北区の帰宅部の意訳

映画の感想を書きます(希望)

映画『ステキな金縛り』の感想

 公開が始まってからかなり時間が経ちますが、観ましたよ。『50/50』と同日鑑賞です。昼飯を挟んでのハシゴ。どちらも「死」を扱ったコメディーなんですが・・・・・・思うことは特になにもなかったです。
 てか、本作ダメでした。「ダメでした」だとワタクシに非があるみたいだけど、まぁ、三谷幸喜のせいですよね。つまんなかったです。駄作。
 一応「ダメでした」という要素として、深津絵里のことがあんまり好きじゃない、という私的な要因もあります。「いい年こいてなにピュアな役やってんだおめぇ」感が終始付きまといました。

 あらすじ
勝ち目のない裁判を受け持ちます
被告は金縛りにあっていたというアリバイがあるので、幽霊を証人にします

 終始深津絵里オンステージが続くので、彼女に魅力を見いだせなかったワタクシは2時間半の地獄を味わうはめに。
 まず、裁判長が深津絵里のこと贔屓してんのが気にいらねぇな。裁判長が味方してくれたら、なんとでもいけそうじゃね?
 幽霊を証人にすると決めた後に策をなにも考えないところも気持ち悪いですね。「話になりませんな」って中井貴一に言われてうろたえてたけど、「そんくらい考えとけよ!!」って感じですよ。挙げ句、中井貴一に対して「ヤなヤツ」とか言っちゃって。中井貴一は正論しか言ってねぇよバカ!

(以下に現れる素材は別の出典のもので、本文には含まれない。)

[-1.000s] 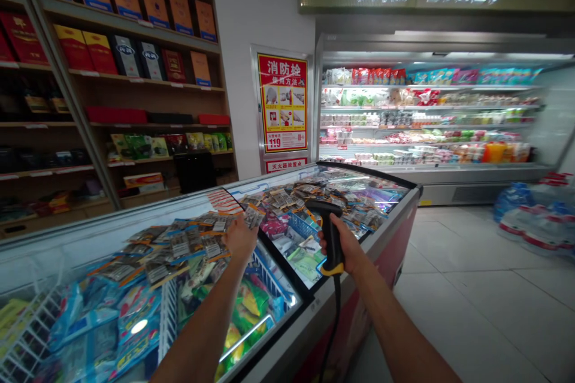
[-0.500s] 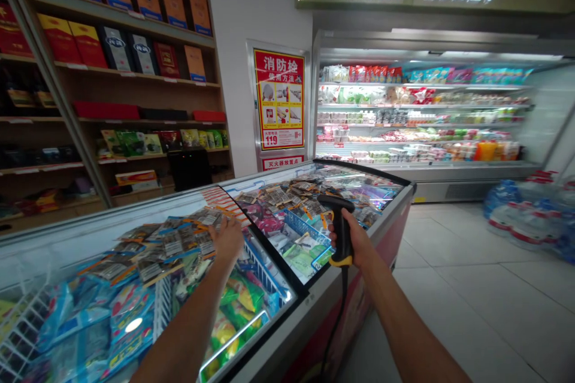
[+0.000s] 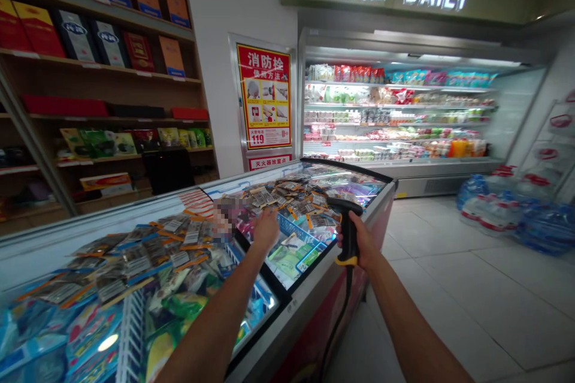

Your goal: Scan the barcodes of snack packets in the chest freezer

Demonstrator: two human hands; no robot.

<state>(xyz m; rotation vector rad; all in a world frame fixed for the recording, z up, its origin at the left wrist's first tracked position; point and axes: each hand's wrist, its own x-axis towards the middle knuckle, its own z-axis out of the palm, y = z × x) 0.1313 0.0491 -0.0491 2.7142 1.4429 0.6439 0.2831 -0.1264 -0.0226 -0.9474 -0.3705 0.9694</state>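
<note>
My right hand [image 3: 359, 242] is wrapped round the grip of a black barcode scanner [image 3: 348, 230] with yellow trim, its head level over the freezer's right edge. A black cable [image 3: 338, 326] hangs from its base. My left hand [image 3: 266, 231] reaches over the right section of the chest freezer, fingers stretched forward at the near edge of a pile of small flat packets [image 3: 287, 191]. Nothing shows in it, though the fingertips are partly hidden. Left of it, more dark packets with orange and blue edges [image 3: 139, 254] lie spread on the freezer's glass top.
Under the glass are a blue basket [image 3: 294, 228], a white basket [image 3: 130, 332] and bagged frozen goods. Boxed goods fill the shelves [image 3: 103, 14] at left. A lit dairy cooler [image 3: 399, 113] stands behind; bundled water bottles [image 3: 489, 203] sit on the tiled floor [image 3: 444, 293].
My left hand has moved right, from the left pile of packets across the black divider to the right pile. The view has turned slightly right. The scanner stays in my right hand.
</note>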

 そんな中井貴一。本作唯一の良心です。彼のトコだけはよかったと思います。
 裁判の証人に幽霊を呼ぶってアイディアはおもしろいと思うんですよ。考えうる中で最も厳格な舞台である裁判所に幽霊、っていうのは。ただ、それをやるならば裁判所の描写は丁寧にしないといけないと思うんですよ。マジメで堅苦しくて味気ないような空間にして、それと幽霊とのギャップが笑いを生むんじゃないでしょうか。『裁判長!ここは懲役4年でどうすか』なんて映画はまさにそういう笑いを作ってましたよ。
 なのに裁判所という空間が「なんとなく」な作られ方しかしてない。「裁判員」って言葉だけ出して映像上、物語上にはほぼまったく出てこないのとかも超寒いですね。
 マジメな、厳格な裁判所という雰囲気を1人で担当してるのが検事の中井貴一。1人だけクソマジメだからなんかかわいそうだったよ。裁判長も例の如く深津絵里贔屓ですからね。気持ちわりっ。
 実は中井貴一も幽霊が見える、って展開はおもしろかったです。中井貴一がただのライバル的存在じゃなくなって。そんな中井貴一に幽霊が見えることを認めさせるシーンもよかったですね。クソマジメで感情がないんじゃないかと思われた中井貴一の優しい感情が爆発し、それと同時に認めさせたという快感、そしてそれを俯瞰で見ると・・・・・・・ってギャグにもなってて見事でした。その後に新たな敵として小日向文代が出てきた時に、「お前を倒すのはこの俺だ」って言って助けてくれるシーンとか超燃えましたよ。
 なんだけど、小日向文代が出てきてからラストに向かうまで、中井貴一は物語に全然絡まなくなっちゃうんですね。最後の最後にトドメだけ刺してたけど、別にアレも中井貴一だからこそって理屈がないから全然燃えないし。中井貴一以外マジメな人がいないから、中井貴一がいなくなるとなんでもアリの世界になって、もうすべてがどうでもよくなってしまいました。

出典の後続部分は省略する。